Secretary of State Madeleine Albright and her deputy, Strobe Talbot, in
Washington on 12 June, RFE/RL's Uzbek service reported. State Department
spokesman Nicholas Burns later announced that a joint commission has been
formed to seek ways to expand cooperation in the areas of defense, military,
trade, investment and energy, AFP reported. The commission is expected to
begin work this fall.

GEORGIAN PRESIDENT WELCOMES MOSCOW TALKS ON ABKHAZIA. Eduard Shevardnadze has
welcomed the 11 June meetings between Georgian and Abkhaz representatives in
Moscow (see "RFE/RL Newsline," 12 June 1997), Interfax reported on 12 June.

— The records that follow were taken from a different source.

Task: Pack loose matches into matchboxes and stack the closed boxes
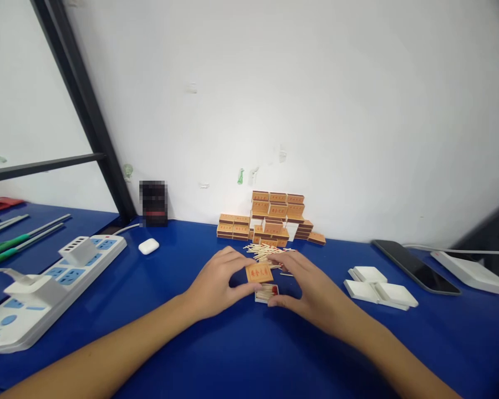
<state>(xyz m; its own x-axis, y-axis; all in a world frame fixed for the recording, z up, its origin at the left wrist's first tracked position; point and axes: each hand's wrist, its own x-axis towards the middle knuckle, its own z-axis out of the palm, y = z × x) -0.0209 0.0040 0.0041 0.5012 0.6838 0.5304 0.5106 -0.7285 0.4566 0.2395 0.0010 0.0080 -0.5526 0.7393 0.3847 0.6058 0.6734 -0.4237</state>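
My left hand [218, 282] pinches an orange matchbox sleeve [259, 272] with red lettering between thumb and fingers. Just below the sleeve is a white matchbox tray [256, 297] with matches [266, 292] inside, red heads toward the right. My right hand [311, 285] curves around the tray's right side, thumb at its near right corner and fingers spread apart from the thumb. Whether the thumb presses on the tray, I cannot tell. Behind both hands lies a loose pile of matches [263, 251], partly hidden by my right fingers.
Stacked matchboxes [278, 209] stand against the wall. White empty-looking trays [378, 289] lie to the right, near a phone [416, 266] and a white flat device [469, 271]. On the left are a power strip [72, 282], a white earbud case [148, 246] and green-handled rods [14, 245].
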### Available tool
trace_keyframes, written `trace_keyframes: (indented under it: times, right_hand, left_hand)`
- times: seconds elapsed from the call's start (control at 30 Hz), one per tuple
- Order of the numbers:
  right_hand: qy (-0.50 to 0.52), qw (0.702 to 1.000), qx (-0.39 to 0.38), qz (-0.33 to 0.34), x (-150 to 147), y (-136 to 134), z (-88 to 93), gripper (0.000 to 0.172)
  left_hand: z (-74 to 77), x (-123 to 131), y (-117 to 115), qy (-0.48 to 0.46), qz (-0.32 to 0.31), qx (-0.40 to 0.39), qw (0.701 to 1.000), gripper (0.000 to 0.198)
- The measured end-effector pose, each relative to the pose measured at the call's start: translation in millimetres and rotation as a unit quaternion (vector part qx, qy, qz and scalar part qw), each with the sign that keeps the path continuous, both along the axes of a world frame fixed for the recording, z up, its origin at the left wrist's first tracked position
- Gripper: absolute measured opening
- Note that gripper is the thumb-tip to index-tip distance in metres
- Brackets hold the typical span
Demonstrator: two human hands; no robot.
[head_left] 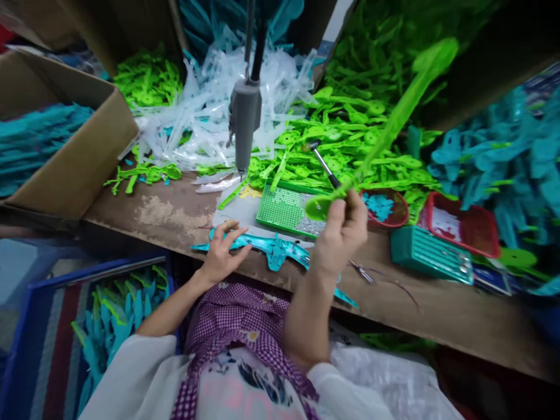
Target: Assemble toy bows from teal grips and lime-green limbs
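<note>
My right hand (339,233) is raised over the bench, its fingers closed round a long lime-green plastic part (389,125) with a rounded disc at its near end. The part slants up to the right, smeared by motion. On the bench edge lies a turquoise plastic part (275,251), long and narrow with a wider middle. My left hand (225,251) rests on its left end, fingers spread. My right forearm hides some of its right side. Behind it sits a green tray (280,204) holding small silvery pieces. A grey power screwdriver (245,116) hangs above the bench.
Piles of lime-green parts (350,134) and white translucent parts (196,111) fill the back. A cardboard box (100,146) stands left, a blue crate (30,326) below it. A hammer (324,163), red bowl (400,210), red tray (485,233) and teal box (431,256) are rightward.
</note>
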State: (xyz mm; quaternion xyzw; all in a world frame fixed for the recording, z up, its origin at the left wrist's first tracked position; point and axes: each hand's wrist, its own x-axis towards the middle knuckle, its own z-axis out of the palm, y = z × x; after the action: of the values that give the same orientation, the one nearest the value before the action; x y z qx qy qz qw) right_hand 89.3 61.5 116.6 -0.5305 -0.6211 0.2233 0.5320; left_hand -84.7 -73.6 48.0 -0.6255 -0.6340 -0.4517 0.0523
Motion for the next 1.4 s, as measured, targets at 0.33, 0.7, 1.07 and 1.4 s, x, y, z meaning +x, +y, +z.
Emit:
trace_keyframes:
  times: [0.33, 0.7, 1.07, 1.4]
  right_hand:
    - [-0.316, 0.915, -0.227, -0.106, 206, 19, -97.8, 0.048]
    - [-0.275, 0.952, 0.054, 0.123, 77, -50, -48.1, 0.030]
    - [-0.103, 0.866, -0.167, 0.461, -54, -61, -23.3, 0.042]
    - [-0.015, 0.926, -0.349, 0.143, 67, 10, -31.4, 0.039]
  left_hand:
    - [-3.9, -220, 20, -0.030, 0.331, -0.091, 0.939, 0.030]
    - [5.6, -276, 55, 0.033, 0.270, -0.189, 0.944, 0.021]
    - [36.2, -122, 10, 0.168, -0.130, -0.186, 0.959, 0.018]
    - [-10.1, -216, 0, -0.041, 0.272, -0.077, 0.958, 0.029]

The Abkhaz delegation, headed by President Vladislav Ardzinba, also met with
senior Russian officials. Shevardnadze, however, warned that the peace talks
and peacekeeping forces should not serve to "legitimize ethnic cleansing or
genocide" in Abkhazia. Interfax also reported that Revaz Adamia, the chairman
of the Georgian parliamentary Defense and Security Committee, has accused
Russia of resuming arms supplies to Abkhazia. Adamia said the fact that
Ardzinba was received "at a high level" in Moscow should be interpreted as
Moscow's support for the "separatist regime" in Abkhazia.

ARMENIAN FOREIGN MINISTER IN IRAN. Aleksandr Arzumanyan on 12 June held talks
with outgoing Iranian President Ali Akbar Hashemi Rafsanjani and Foreign
Minister Ali Akbar Velayati, AFP reported, citing the Iranian news agency
IRNA. Arzumanyan welcomed Iran's "key role" in resolving regional crises and
added that Armenia gives "special priority to its relations with Islamic
Iran." Arzumanyan also called for multilateral cooperation with other
countries in the region, "particularly with Turkmenistan, Georgia, and
Greece." Velayati, for his part, said Tehran is interested in an "honorable
and just" peace agreement between Armenia and Azerbaijan.